PHP: How to retrieve URL parameters.

In this beginners PHP tutorial, I will show you how to retrieve query string parameters from a URL. I will also tell you how to avoid some of the most common pitfalls.

Take the following URL as an example, which contains two GET parameters:

page.php?id=23&page=34

In the URL above, we have two GET parameters. id, which contains the value 23 and page, which contains the value 34.

Now, let’s say that we want to retrieve those values so that we can use them in our PHP script.

If we want to retrieve the values of those two parameters, we can simply access the $_GET superglobal array like so:

//Get our two GET parameters.
$id = $_GET['id'];
$page = $_GET['page'];

Although the PHP code will work, it does make the assumption that the GET parameters in question will always exist. As a result, there is always the possibility that our script will throw an ugly undefined index notice if a user manually or mistakenly removes one of our parameters from the URL.

This will result in PHP spitting out an ugly error message:

Notice: Undefined index: id in /path/to/file.php on line 4

To guard against this, you will need to check to see if the GET variable exists before you attempt to retrieve it:

$id = false;
if(isset($_GET['id'])){
    $id = $_GET['id'];
}

$page = false;
if(isset($_GET['page'])){
    $page = $_GET['page'];
}

In the example above, we use PHP’s isset function to check whether or not the parameter in question actually exists.

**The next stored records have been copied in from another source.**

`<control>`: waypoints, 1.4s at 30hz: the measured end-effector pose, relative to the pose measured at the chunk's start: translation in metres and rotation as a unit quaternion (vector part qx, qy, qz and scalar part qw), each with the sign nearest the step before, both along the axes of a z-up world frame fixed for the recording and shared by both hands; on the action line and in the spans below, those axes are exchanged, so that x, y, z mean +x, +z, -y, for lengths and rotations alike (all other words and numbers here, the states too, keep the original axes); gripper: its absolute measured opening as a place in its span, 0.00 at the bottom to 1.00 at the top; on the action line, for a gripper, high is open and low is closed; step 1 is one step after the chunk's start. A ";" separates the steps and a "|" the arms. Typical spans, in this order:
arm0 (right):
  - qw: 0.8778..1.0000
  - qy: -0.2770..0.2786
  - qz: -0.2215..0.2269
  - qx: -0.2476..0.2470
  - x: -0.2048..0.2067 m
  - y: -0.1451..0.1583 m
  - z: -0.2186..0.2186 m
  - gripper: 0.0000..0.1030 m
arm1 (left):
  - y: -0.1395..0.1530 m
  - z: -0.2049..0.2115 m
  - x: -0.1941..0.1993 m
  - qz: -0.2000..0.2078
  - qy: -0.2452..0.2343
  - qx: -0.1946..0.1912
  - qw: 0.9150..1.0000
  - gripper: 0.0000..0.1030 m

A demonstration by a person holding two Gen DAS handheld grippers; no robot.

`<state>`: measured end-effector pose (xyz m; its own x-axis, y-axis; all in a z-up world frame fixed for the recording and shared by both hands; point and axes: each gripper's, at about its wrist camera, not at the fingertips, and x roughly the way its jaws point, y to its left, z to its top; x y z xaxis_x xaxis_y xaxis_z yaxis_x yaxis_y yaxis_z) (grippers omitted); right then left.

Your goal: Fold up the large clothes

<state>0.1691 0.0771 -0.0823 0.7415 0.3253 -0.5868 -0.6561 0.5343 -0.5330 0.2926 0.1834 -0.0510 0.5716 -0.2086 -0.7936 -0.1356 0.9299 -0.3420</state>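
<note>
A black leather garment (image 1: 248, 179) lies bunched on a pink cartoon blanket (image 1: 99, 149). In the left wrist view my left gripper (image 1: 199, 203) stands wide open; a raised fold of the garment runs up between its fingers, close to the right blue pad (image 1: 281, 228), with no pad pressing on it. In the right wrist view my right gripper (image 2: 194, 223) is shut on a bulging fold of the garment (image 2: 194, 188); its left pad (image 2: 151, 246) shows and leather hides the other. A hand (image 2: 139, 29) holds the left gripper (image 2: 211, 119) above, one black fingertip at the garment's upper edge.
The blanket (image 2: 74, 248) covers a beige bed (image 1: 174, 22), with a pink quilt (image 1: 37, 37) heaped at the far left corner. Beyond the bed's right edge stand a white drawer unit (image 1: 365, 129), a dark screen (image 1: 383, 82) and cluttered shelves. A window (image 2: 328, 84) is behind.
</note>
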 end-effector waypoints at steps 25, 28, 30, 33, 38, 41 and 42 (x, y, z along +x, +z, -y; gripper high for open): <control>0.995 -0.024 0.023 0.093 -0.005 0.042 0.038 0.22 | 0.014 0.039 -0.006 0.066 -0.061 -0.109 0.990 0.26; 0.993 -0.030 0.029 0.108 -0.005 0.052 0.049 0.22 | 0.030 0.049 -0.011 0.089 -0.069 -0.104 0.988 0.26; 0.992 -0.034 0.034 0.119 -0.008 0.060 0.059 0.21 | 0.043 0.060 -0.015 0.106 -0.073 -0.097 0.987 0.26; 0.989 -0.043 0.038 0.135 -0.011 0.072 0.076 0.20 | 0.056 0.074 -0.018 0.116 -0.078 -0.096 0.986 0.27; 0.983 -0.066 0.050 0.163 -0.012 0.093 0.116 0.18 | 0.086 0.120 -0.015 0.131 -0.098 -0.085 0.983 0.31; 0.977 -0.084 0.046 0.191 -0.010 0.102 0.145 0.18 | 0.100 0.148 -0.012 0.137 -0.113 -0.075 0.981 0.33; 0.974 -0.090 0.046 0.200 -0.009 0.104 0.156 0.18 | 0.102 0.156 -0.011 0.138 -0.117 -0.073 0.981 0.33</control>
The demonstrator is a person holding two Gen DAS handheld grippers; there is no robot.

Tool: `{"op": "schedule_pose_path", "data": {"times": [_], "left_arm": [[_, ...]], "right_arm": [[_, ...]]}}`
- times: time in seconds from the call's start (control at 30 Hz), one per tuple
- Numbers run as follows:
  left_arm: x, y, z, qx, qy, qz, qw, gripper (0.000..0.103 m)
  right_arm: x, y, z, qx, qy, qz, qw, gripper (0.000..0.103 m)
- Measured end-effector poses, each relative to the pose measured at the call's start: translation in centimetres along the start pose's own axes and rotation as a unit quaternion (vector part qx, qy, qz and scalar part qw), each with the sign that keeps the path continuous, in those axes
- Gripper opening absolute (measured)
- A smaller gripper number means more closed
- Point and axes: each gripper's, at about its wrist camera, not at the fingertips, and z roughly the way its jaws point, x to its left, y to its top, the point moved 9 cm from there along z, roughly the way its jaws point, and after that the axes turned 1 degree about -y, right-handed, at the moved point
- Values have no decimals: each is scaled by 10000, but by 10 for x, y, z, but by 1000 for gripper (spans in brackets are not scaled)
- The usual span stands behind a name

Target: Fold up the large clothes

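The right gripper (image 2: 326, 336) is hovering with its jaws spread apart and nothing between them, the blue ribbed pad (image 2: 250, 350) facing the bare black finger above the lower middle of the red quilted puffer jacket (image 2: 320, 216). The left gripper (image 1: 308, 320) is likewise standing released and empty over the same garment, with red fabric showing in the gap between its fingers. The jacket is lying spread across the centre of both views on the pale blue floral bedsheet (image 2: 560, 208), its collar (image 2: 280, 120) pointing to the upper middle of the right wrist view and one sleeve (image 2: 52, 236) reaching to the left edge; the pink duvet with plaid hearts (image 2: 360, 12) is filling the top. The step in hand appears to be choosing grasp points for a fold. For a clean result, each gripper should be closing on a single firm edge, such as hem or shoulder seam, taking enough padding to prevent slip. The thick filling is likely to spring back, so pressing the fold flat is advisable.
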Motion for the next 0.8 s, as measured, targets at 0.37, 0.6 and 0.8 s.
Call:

If it does, we assign it to one of our variables. If it doesn’t, then our variables retain their default FALSE values.

Never trust GET parameters as they are. Always validate them.

GET parameters should be always treated with extreme caution.

  1. You cannot assume that they will always exist.
  2. If they do exist, you can never discount the possibility that the user has tampered with the URL in question.

i.e. If you expect id to be an integer value and a user decides to manually change that to “blahblahblah”, your PHP script must be able to handle that scenario. URL parameters are external variables and external variables can never ever be trusted.

Never directly output GET parameters onto the page.

Printing out GET parameters without sanitizing them is recipe for disaster, as it will leave your web application wide open to XSS attacks.

Take the following example:

$page = false;
if(isset($_GET['page'])){
    $page = $_GET['page'];
}

if($page !== false){
   echo '<h1>Page: ' . $page . '</h1>'; 
}

Here, I’ve done everything right except the final step:

  1. I checked to see if the GET parameter was set before I attempted to access its value.
  2. I made sure that I didn’t print out the page number if it didn’t exist.

However, I did not sanitize the variable before I printed it out. This means that an attacker could simply replace my GET variable with some HTML or JavaScript and have it execute when the page is loaded. They could then redirect other users to this “tainted” link.

To guard against this, we can simply use the PHP function htmlentities:

//Guarding against XSS
if($page !== false){
   echo '<h1>Page: ' . htmlentities($page) . '</h1>'; 
}

The htmlentities function will guard against XSS by converting all special characters into their relevant HTML entities. For example: Something like <script> will become &lt;script&gt;

Hopefully, you found this guide useful.